Chances are increasing that if you have IT security breaches, they're going to land you on the government's breach list — unless you take action to stop breaches in their tracks.

According to the HHS Office for Civil Rights HIPAA breach portal, 2017 is turning out to be a banner year with 84 breaches reported so far, impacting more than 1.7 million people since Jan. 1.

Doing an internal risk assessment is a good place to start and will help you determine where your agency is the most vulnerable. Take a look at these five areas where health information compliance expert Brand Barney, a security analyst with Security Metrics in Orem, Utah, sees providers losing ground in the healthcare compliance and security game:

1. Human Error: Most violations are caused by staff accidentally due to a lack of education on HIPAA security. “Fix your people. They are prone to human error,” Barney recommends. “You can buy a super cool product [CEHRT], but unfortunately your people don't know how to use it.” And that's a problem.

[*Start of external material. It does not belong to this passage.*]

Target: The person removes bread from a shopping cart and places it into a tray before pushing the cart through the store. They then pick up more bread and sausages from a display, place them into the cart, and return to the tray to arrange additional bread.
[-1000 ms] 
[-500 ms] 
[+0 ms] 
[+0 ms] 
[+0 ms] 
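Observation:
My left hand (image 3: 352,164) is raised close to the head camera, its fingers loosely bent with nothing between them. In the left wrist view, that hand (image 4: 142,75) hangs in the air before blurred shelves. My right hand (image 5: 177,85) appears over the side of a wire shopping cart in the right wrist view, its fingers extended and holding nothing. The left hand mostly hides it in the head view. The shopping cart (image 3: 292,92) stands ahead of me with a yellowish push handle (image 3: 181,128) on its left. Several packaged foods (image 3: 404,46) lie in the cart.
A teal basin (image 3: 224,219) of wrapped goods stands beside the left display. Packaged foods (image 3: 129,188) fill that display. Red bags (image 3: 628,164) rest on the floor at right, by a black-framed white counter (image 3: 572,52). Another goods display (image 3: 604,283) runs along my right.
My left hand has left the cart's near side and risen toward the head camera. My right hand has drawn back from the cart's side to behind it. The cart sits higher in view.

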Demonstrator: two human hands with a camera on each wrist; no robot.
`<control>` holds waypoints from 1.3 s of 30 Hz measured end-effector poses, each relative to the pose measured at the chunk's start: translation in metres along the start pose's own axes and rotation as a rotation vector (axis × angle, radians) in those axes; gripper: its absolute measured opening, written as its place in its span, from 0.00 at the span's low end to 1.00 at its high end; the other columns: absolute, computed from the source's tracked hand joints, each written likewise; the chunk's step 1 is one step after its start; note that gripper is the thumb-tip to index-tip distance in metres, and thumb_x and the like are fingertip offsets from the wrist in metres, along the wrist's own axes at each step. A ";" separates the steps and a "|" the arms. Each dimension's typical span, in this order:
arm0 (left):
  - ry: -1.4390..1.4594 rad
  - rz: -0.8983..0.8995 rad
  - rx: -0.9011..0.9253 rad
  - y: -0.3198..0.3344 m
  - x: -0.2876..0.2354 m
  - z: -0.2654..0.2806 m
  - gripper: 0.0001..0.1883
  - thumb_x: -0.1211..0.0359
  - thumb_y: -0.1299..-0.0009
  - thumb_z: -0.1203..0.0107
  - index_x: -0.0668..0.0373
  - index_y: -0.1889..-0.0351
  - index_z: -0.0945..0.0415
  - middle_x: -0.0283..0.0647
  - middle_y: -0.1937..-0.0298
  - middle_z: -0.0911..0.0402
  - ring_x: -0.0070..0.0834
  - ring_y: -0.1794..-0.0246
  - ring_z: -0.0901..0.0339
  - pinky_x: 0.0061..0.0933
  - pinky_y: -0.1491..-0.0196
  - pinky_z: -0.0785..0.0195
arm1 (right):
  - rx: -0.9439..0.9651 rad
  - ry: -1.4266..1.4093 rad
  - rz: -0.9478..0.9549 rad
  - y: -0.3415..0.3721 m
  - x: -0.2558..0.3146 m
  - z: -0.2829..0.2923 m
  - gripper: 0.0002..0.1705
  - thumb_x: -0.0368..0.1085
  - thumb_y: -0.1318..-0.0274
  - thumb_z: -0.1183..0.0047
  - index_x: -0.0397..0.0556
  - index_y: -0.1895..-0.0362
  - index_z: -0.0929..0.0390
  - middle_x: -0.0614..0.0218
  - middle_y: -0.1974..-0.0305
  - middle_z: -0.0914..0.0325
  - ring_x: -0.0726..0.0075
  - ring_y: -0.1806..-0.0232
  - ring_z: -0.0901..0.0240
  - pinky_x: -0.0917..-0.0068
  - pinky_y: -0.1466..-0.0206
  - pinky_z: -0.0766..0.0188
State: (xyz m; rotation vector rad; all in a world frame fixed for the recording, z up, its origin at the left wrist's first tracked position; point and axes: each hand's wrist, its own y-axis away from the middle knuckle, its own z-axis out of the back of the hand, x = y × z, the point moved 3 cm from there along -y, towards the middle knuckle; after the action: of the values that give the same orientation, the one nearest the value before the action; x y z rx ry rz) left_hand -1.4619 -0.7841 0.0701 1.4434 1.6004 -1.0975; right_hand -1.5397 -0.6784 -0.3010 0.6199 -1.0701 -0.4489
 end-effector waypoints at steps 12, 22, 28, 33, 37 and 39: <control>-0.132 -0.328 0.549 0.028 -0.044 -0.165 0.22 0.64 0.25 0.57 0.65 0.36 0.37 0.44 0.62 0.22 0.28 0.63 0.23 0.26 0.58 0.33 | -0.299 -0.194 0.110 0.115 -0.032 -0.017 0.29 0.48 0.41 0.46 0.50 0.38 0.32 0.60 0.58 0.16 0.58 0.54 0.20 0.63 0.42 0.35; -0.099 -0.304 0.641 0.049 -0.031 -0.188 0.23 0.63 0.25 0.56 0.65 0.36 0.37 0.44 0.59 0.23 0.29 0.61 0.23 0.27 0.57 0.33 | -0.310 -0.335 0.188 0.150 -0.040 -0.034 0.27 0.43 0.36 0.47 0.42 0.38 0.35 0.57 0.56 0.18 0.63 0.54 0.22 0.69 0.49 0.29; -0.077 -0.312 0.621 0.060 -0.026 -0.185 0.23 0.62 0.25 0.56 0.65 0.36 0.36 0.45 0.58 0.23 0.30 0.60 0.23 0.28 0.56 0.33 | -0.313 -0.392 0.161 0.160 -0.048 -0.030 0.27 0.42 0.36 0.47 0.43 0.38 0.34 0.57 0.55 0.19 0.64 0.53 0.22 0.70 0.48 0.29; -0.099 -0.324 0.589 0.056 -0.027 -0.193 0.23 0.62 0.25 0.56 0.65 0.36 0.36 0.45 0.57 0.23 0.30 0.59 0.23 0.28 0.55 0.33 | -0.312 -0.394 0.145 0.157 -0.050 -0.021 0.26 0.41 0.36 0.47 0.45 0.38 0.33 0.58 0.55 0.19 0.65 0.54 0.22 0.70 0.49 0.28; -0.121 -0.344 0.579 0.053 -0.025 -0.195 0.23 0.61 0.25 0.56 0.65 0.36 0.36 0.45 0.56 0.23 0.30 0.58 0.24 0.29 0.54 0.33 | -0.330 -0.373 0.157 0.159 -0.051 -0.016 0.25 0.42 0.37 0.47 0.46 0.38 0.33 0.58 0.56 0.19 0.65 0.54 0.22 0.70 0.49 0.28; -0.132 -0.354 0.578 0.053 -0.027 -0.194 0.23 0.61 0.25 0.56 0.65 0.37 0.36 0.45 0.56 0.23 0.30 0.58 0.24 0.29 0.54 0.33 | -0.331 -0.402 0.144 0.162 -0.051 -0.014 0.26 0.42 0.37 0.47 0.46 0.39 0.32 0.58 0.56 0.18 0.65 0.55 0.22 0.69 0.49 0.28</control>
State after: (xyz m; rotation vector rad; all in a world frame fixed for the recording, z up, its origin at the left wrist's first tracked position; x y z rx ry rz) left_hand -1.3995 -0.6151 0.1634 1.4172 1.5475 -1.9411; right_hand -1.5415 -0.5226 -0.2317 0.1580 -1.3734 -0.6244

2. Configurations: Once you get past the privacy part, security is about properly configuring your system. “The tools aren’t necessarily plug-in and play. A lot of these devices come with defaults to allow access to networks, but proper configuration of them is massively important,” Barney advises. “It can be as simple as a well-configured firewall that stops attackers from accessing your PHI.”

3. Logging and Monitoring: This area of the HIPAA security rule is critical and often overlooked or not properly followed. Providers “should be looking at the integrity of the systems; oftentimes they don’t,” Barney says. And if you don’t, “How do you know when there’s a problem?”

For example: “They [systems] continue to blast with alerts but the staff has no training. They find it too noisy and turn it off. So when there’s a real breach they have no idea,” Barney cautions. “If you have no logging and monitoring mechanisms, you are in deeper than you want to be.” He adds, “I can’t stress this piece enough. Properly log and monitor your networks and systems. Attackers are banking on you having no insight, then they walk away with your data, and you are none the wiser.”

4. Business: You should consider all vendors and business associates that can impact the PHI/ePHI environment, Barney says. “It is easy to identify that you share data with a billing service provider, but are you identifying that HVAC vendor that has remote access to your networks?”

Planning a BA agreement is more than just the paperwork — all parties that create, receive, transmit, and maintain your PHI and/or ePHI must be included, he adds. “Once you have identified them you should consider processes for them to demonstrate that they are truly handling your security and their own in a satisfactory method.”

5. Policies and Procedures: After you’ve assessed, analyzed, and implemented security to comply with HIPAA, you must prove it in writing. Just like on the clinical side, “documentation is key,” Barney says. And before they investigate your breach “the OCR will say, ‘Shoot us your policies and procedures.’ And they are going to go in with the assumption that you’ve done nothing, especially if you have no documentation.”

Moreover, privacy is usually documented quite well by most providers. “But when it comes to detailing policies and procedures for the HIPAA Security Rule — items like incident response plan, encryption, firewall configuration standards, emergency mode operations — entities are negligent,” he points out.

Remember: Steep penalties may ensue if you don’t have your ducks in a row, even if you’re a small provider. “Through recent settlements, the OCR has demonstrated its propensity to impose significant fines on entities that fail to implement appropriate safeguards, independent of the number of affected individuals or the content of the protected health information included in a particular breach,” reminds attorney John E. Morrone with Frier Levitt Attorneys at Law in Pine Brook, N.J.